- [What the exercise asks]
Among the lines of data below, reproduce only those from the one with "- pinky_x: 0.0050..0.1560" through the one with "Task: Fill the", exactly as they stand, both ends included.

- [Source data]
------------
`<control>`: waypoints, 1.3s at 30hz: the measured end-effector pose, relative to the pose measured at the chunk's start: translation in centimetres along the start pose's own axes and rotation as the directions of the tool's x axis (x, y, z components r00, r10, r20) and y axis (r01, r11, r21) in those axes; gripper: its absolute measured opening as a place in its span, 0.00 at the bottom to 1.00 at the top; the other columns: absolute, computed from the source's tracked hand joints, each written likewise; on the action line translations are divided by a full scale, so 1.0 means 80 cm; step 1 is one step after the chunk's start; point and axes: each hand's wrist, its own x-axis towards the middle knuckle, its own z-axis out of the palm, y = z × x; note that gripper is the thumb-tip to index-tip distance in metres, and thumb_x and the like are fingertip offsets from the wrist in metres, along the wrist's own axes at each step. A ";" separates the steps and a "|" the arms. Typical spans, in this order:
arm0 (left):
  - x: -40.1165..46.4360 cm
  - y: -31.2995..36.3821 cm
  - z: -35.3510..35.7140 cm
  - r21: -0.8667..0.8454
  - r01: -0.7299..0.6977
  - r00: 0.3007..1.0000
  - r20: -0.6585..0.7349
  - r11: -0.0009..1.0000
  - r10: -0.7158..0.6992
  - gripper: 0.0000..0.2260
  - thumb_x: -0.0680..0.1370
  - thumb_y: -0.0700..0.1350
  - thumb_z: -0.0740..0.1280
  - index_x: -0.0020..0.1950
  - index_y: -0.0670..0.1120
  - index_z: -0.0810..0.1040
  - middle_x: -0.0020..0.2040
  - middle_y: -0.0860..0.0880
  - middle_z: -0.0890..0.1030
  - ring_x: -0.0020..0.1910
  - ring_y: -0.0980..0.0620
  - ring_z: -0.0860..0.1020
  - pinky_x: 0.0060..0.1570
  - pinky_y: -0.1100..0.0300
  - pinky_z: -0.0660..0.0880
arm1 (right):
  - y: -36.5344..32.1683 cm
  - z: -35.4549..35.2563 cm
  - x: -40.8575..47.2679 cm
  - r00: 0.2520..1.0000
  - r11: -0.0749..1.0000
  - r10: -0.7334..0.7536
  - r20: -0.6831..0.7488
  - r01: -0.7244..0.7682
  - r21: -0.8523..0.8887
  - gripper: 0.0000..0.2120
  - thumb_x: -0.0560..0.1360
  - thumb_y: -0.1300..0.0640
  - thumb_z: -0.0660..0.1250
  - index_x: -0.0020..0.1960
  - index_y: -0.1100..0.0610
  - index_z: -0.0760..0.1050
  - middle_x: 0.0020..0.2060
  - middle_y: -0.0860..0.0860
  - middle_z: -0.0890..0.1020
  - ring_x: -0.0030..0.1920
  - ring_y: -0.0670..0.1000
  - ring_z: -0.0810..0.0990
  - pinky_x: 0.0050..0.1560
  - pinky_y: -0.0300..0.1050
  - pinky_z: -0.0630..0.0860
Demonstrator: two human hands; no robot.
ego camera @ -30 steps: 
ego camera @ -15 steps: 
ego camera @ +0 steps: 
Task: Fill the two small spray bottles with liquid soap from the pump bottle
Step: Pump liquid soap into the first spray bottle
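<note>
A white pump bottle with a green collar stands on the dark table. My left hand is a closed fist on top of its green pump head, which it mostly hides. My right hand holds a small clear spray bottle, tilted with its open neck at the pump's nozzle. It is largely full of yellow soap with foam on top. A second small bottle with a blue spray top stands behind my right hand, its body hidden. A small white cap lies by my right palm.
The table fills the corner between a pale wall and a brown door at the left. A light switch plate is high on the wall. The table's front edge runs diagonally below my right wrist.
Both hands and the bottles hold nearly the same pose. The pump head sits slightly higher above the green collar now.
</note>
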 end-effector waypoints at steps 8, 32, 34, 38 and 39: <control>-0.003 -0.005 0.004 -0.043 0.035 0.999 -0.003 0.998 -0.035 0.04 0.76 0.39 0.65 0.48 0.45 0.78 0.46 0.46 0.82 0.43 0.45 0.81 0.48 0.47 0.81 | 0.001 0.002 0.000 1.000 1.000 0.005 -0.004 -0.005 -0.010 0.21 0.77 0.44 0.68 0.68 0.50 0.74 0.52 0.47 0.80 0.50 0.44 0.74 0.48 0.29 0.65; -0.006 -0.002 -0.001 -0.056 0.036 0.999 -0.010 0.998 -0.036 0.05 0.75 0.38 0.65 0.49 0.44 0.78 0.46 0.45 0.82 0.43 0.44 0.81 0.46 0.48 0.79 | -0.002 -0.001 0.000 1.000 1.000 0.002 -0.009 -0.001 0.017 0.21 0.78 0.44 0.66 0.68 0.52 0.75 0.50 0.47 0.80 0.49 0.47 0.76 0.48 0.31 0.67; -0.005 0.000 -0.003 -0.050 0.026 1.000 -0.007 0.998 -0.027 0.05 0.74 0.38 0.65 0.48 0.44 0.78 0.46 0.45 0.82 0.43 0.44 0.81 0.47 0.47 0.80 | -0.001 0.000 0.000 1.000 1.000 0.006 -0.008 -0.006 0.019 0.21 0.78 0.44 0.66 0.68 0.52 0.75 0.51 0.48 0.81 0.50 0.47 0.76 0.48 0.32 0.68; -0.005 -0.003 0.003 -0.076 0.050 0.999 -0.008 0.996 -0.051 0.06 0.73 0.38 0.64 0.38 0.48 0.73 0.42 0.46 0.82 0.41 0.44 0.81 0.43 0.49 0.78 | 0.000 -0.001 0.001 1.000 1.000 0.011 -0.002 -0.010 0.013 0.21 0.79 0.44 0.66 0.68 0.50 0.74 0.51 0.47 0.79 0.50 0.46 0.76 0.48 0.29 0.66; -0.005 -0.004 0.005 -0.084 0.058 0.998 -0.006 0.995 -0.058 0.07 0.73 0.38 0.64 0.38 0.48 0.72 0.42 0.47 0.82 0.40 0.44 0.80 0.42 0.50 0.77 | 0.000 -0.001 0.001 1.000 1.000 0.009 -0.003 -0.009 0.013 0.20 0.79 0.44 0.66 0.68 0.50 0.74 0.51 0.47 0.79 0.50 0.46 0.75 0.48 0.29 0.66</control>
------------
- [Output]
  - pinky_x: 0.0050..0.1560
  - pinky_y: -0.0300..0.1050
  - pinky_z: -0.0630..0.0860
Demonstrator: two human hands; no robot.
ego camera @ -30 steps: 
ego camera @ -15 steps: 
ego camera @ +0 steps: 
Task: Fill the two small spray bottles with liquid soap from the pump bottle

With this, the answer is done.